**Assignment**
Leave the pictures aside. Retype exactly the lines from the top of the data below through the one holding "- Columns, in".

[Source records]
•••••

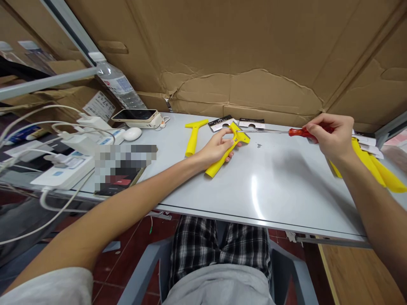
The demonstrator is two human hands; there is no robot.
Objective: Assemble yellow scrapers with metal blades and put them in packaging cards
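Here, the left hand (219, 147) grips a scraper (218, 164) slanting near-left to far-right. The right hand (333, 134) pinches a leftward-pointing screwdriver (296, 132).

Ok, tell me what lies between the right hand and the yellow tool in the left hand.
In the head view, a red-handled screwdriver spans it, gripped by the right hand, its metal shaft reaching to the yellow tool.

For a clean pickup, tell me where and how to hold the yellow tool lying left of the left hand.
Likely its straight stem, from the left: the crossbar widens the far end, and the left forearm lies close to the near end.
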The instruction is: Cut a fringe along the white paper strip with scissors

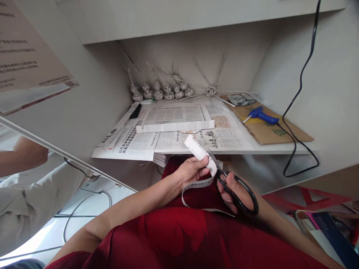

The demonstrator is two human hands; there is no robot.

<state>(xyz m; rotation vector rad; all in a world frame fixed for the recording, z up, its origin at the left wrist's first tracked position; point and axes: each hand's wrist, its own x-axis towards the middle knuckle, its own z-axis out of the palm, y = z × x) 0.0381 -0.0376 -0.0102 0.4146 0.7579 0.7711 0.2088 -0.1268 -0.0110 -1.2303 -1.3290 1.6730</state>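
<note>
My left hand (193,172) pinches a long strip of newspaper (198,148) between thumb and fingers, in front of the shelf edge. The strip's wide end points up and left, and its other part curls down over my lap. My right hand (231,188) grips black-handled scissors (248,200), fingers in the loops. The scissor blades lie against the strip close to my left fingertips; whether they are parted is hard to see. On the shelf behind lie newspaper sheets (174,114) and a narrow folded newspaper strip (176,126).
Several woven paper gourds (158,91) stand at the back, beside a star-shaped weave with paper spokes (211,90). A blue glue gun (262,115) rests on cardboard (275,132) at right, its black cord (301,71) looping down the side wall. Another person's arm (25,155) shows at left.
</note>
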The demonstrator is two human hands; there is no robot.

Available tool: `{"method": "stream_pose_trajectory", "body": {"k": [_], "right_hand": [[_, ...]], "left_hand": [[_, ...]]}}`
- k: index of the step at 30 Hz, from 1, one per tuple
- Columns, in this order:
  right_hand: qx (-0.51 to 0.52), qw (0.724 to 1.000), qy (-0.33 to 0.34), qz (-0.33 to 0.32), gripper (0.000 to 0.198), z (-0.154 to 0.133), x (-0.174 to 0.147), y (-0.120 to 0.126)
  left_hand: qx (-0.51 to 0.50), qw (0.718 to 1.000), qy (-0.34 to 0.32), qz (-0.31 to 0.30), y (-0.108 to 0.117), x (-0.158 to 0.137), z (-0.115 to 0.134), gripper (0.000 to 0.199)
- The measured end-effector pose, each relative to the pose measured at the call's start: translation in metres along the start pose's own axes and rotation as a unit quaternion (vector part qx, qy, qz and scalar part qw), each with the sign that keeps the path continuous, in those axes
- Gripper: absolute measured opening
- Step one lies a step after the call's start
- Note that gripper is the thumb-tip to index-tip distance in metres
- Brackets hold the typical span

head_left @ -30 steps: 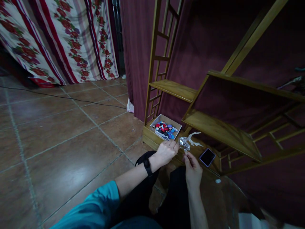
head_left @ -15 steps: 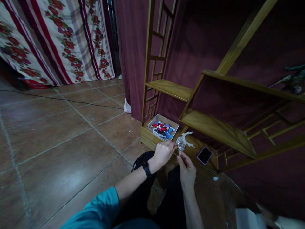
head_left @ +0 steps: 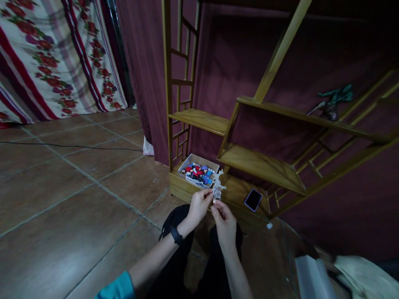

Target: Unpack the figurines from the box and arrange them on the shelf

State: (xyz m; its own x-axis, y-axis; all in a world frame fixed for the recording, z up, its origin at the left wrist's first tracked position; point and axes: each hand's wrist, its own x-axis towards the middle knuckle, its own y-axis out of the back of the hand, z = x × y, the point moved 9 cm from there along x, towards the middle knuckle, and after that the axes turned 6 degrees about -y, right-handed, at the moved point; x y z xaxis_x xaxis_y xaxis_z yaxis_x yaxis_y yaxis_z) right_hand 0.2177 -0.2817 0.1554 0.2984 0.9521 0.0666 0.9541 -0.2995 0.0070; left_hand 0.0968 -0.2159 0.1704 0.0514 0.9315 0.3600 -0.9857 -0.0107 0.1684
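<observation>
Between my two hands is a small shiny, silvery or clear ornament (head_left: 217,192) with a pale, branching, antler-like part (head_left: 218,179) at its top. My left hand (head_left: 198,206) pinches its left side between thumb and fingers. From below, the fingertips of my right hand (head_left: 225,223) close on its lower end. My fingers cover part of the ornament, and its exact kind is too small to make out. Just behind it stands an open box (head_left: 184,165) full of small colourful figures (head_left: 199,173).
The box rests on the low base of a wooden shelf unit (head_left: 183,191). A phone (head_left: 253,200) lies on the same base to the right. A green figurine (head_left: 335,101) sits on a higher shelf. At lower right are a white box (head_left: 313,276) and pale cloth (head_left: 368,274).
The view has swung right. The ornament has turned, so its branching part looks narrower and more upright. My left hand has rolled from a closed fist shape to a visible pinch.
</observation>
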Motion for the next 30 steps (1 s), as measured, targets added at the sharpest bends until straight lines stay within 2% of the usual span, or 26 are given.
{"method": "stream_pose_trajectory", "body": {"k": [3,8,15,22,30], "right_hand": [[0.003,1.0,0.001,-0.009,0.032,-0.003,-0.002,-0.004],[-0.009,0.999,0.006,-0.03,0.03,-0.008,-0.003,-0.009],[-0.05,0.997,0.032,-0.046,0.028,-0.024,-0.007,-0.012],[-0.083,0.989,0.1,0.069,0.021,-0.041,-0.008,0.014],[-0.103,0.991,0.078,0.027,0.022,-0.026,0.003,0.007]], "left_hand": [[-0.057,0.998,0.025,-0.004,-0.003,-0.001,-0.008,0.022],[-0.141,0.989,0.05,-0.007,-0.006,0.0,-0.007,0.02],[-0.25,0.962,0.11,-0.013,-0.014,-0.001,-0.013,0.018],[-0.274,0.95,0.146,-0.038,-0.016,-0.003,-0.022,0.021],[-0.285,0.946,0.151,-0.036,-0.018,-0.006,-0.018,0.026]]}}
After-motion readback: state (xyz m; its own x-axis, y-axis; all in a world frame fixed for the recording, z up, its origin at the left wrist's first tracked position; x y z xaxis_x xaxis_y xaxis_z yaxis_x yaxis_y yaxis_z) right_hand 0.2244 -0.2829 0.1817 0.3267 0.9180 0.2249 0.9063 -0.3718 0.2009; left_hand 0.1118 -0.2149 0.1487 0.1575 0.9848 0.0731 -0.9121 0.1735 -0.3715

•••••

**Your response**
The demonstrator is two human hands; there is no robot.
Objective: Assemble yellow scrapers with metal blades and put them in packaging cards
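Here, the left hand (219, 147) grips a scraper (218, 164) slanting near-left to far-right. The right hand (333, 134) pinches a leftward-pointing screwdriver (296, 132).

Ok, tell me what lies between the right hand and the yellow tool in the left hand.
In the head view, a red-handled screwdriver spans it, gripped by the right hand, its metal shaft reaching to the yellow tool.

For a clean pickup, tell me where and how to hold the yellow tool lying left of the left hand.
Likely its straight stem, from the left: the crossbar widens the far end, and the left forearm lies close to the near end.
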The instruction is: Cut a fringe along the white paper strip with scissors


The demonstrator is two human hands; there is no robot.

<state>(xyz m; rotation vector rad; all in a world frame fixed for the recording, z up, its origin at the left wrist's first tracked position; point and axes: each hand's wrist, its own x-axis towards the middle knuckle, its own z-axis out of the palm, y = z × x) 0.0381 -0.0376 -0.0102 0.4146 0.7579 0.7711 0.2088 -0.1268 -0.0110 -1.2303 -1.3290 1.6730</state>
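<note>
My left hand (193,172) pinches a long strip of newspaper (198,148) between thumb and fingers, in front of the shelf edge. The strip's wide end points up and left, and its other part curls down over my lap. My right hand (231,188) grips black-handled scissors (248,200), fingers in the loops. The scissor blades lie against the strip close to my left fingertips; whether they are parted is hard to see. On the shelf behind lie newspaper sheets (174,114) and a narrow folded newspaper strip (176,126).
Several woven paper gourds (158,91) stand at the back, beside a star-shaped weave with paper spokes (211,90). A blue glue gun (262,115) rests on cardboard (275,132) at right, its black cord (301,71) looping down the side wall. Another person's arm (25,155) shows at left.
</note>
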The demonstrator is two human hands; there is no robot.

Available tool: `{"method": "stream_pose_trajectory", "body": {"k": [_], "right_hand": [[_, ...]], "left_hand": [[_, ...]]}}`
- k: index of the step at 30 Hz, from 1, one per tuple
- Columns, in this order:

What the exercise asked for is now done.